#### The problem:
Every record should be written out again in full, with no character altered.
##### Information supplied #####
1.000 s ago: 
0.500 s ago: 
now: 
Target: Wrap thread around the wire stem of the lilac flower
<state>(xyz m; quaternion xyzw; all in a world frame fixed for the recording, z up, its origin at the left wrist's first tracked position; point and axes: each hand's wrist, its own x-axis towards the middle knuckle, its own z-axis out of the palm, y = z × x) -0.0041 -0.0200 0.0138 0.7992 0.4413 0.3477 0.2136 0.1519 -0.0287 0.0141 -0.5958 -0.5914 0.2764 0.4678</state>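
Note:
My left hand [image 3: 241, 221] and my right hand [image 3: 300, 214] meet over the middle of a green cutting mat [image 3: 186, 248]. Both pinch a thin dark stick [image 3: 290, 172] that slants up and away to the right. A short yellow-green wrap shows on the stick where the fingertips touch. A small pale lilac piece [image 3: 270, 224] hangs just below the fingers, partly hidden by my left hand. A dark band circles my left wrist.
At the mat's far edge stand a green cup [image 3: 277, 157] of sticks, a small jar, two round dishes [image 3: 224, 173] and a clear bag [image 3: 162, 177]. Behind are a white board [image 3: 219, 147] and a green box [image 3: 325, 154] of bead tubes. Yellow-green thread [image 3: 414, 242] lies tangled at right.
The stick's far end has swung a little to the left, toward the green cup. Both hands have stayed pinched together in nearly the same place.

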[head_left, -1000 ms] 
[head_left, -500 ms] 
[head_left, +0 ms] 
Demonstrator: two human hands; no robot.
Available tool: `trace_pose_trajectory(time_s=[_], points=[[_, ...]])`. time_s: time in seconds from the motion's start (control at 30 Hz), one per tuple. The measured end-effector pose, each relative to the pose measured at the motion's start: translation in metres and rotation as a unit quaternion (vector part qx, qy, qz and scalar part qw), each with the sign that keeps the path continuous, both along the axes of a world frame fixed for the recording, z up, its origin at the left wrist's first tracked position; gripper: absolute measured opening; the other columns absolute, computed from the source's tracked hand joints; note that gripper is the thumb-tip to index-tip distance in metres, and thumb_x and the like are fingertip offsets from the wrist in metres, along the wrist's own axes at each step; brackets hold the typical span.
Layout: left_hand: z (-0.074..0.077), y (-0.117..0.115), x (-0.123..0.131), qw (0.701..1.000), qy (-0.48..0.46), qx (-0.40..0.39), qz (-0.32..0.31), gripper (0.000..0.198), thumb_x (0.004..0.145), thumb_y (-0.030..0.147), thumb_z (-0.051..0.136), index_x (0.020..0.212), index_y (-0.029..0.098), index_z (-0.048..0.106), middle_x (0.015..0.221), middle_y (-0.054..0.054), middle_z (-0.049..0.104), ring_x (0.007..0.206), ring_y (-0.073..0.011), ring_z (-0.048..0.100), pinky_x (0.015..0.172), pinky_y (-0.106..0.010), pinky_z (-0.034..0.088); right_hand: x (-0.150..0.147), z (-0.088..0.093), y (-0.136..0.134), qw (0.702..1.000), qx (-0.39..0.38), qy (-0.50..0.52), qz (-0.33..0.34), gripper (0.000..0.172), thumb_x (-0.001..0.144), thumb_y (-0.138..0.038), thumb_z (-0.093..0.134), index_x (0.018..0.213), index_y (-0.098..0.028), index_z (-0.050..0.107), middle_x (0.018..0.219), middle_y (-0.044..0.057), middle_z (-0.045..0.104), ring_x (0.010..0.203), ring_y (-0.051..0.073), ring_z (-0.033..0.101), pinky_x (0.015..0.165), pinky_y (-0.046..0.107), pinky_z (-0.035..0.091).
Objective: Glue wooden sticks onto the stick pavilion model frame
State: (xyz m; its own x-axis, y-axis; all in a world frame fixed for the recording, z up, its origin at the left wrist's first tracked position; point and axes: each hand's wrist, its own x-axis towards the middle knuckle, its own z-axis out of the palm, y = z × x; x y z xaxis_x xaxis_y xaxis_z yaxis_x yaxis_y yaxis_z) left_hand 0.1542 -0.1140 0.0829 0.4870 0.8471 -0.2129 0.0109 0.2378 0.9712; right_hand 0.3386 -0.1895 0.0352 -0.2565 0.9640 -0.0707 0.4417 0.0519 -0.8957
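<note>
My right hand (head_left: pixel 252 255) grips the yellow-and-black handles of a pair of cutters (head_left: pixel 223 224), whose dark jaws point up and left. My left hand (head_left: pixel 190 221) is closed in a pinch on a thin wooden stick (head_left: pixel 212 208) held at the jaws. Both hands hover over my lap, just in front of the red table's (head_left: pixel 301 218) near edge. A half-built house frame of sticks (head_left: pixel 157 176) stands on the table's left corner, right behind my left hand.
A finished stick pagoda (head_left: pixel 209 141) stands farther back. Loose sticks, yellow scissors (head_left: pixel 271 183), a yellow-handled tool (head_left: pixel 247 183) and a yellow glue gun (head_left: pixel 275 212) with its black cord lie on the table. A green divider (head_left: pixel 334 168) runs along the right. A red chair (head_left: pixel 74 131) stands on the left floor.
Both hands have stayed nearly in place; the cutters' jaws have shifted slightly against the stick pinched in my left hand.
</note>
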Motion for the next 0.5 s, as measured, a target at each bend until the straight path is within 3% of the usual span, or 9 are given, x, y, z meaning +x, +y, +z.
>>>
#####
#### Response to this exercise:
1.000 s ago: 
0.500 s ago: 
now: 
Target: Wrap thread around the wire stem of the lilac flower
<state>(xyz m; quaternion xyzw; all in a world frame fixed for the recording, z up, its origin at the left wrist's first tracked position; point and axes: each hand's wrist, its own x-axis towards the middle knuckle, its own z-axis out of the palm, y = z × x) -0.0041 -0.0200 0.0138 0.7992 0.4413 0.3477 0.2136 0.1519 -0.0287 0.0141 -0.5958 -0.5914 0.2764 0.4678</state>
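Note:
My left hand [image 3: 241, 221] and my right hand [image 3: 300, 214] meet over the middle of a green cutting mat [image 3: 186, 248]. Both pinch a thin dark stick [image 3: 290, 172] that slants up and away to the right. A short yellow-green wrap shows on the stick where the fingertips touch. A small pale lilac piece [image 3: 270, 224] hangs just below the fingers, partly hidden by my left hand. A dark band circles my left wrist.
At the mat's far edge stand a green cup [image 3: 277, 157] of sticks, a small jar, two round dishes [image 3: 224, 173] and a clear bag [image 3: 162, 177]. Behind are a white board [image 3: 219, 147] and a green box [image 3: 325, 154] of bead tubes. Yellow-green thread [image 3: 414, 242] lies tangled at right.
The stick's far end has swung a little to the left, toward the green cup. Both hands have stayed pinched together in nearly the same place.
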
[head_left, -1000 ms] 
[head_left, -500 ms] 
[head_left, +0 ms] 
Demonstrator: two human hands; no robot.
Available tool: `trace_pose_trajectory(time_s=[_], points=[[_, ...]])`. time_s: time in seconds from the motion's start (control at 30 Hz), one per tuple. The measured end-effector pose, each relative to the pose measured at the motion's start: translation in metres and rotation as a unit quaternion (vector part qx, qy, qz and scalar part qw), each with the sign that keeps the path continuous, both along the axes of a world frame fixed for the recording, z up, its origin at the left wrist's first tracked position; gripper: absolute measured opening; the other columns absolute, computed from the source's tracked hand joints; note that gripper is the thumb-tip to index-tip distance in metres, and thumb_x and the like are fingertip offsets from the wrist in metres, along the wrist's own axes at each step; brackets hold the typical span.
Layout: left_hand: z (-0.074..0.077), y (-0.117..0.115), x (-0.123..0.131), qw (0.701..1.000), qy (-0.48..0.46), qx (-0.40..0.39), qz (-0.32..0.31), gripper (0.000..0.198), thumb_x (0.004..0.145), thumb_y (-0.030..0.147), thumb_z (-0.051..0.136), index_x (0.020..0.212), index_y (-0.029..0.098), index_z (-0.048..0.106), middle_x (0.015..0.221), middle_y (-0.054..0.054), middle_z (-0.049..0.104), ring_x (0.007..0.206), ring_y (-0.073..0.011), ring_z (-0.048..0.100), pinky_x (0.015..0.172), pinky_y (-0.106..0.010), pinky_z (-0.034..0.088); right_hand: x (-0.150..0.147), z (-0.088..0.093), y (-0.136..0.134), qw (0.702..1.000), qx (-0.39..0.38), qy (-0.50..0.52), qz (-0.33..0.34), gripper (0.000..0.172), thumb_x (-0.001..0.144), thumb_y (-0.138..0.038), thumb_z (-0.093..0.134), index_x (0.018..0.213), index_y (-0.098..0.028), index_z (-0.050..0.107), middle_x (0.018..0.219), middle_y (-0.044..0.057), middle_z (-0.045..0.104), ring_x (0.010..0.203), ring_y (-0.051..0.073), ring_z (-0.033..0.101), pinky_x (0.015..0.165), pinky_y (-0.046..0.107), pinky_z (-0.035..0.091).
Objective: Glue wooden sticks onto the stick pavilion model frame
State: (xyz m; its own x-axis, y-axis; all in a world frame fixed for the recording, z up, its origin at the left wrist's first tracked position; point and axes: each hand's wrist, its own x-axis towards the middle knuckle, its own z-axis out of the palm, y = z × x; x y z xaxis_x xaxis_y xaxis_z yaxis_x yaxis_y yaxis_z) left_hand 0.1542 -0.1140 0.0829 0.4870 0.8471 -0.2129 0.0109 0.2378 0.9712; right_hand 0.3386 -0.1895 0.0352 -0.2565 0.9640 -0.0707 0.4417 0.0519 -0.8957
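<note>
My right hand (head_left: pixel 252 255) grips the yellow-and-black handles of a pair of cutters (head_left: pixel 223 224), whose dark jaws point up and left. My left hand (head_left: pixel 190 221) is closed in a pinch on a thin wooden stick (head_left: pixel 212 208) held at the jaws. Both hands hover over my lap, just in front of the red table's (head_left: pixel 301 218) near edge. A half-built house frame of sticks (head_left: pixel 157 176) stands on the table's left corner, right behind my left hand.
A finished stick pagoda (head_left: pixel 209 141) stands farther back. Loose sticks, yellow scissors (head_left: pixel 271 183), a yellow-handled tool (head_left: pixel 247 183) and a yellow glue gun (head_left: pixel 275 212) with its black cord lie on the table. A green divider (head_left: pixel 334 168) runs along the right. A red chair (head_left: pixel 74 131) stands on the left floor.
Both hands have stayed nearly in place; the cutters' jaws have shifted slightly against the stick pinched in my left hand.
</note>
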Motion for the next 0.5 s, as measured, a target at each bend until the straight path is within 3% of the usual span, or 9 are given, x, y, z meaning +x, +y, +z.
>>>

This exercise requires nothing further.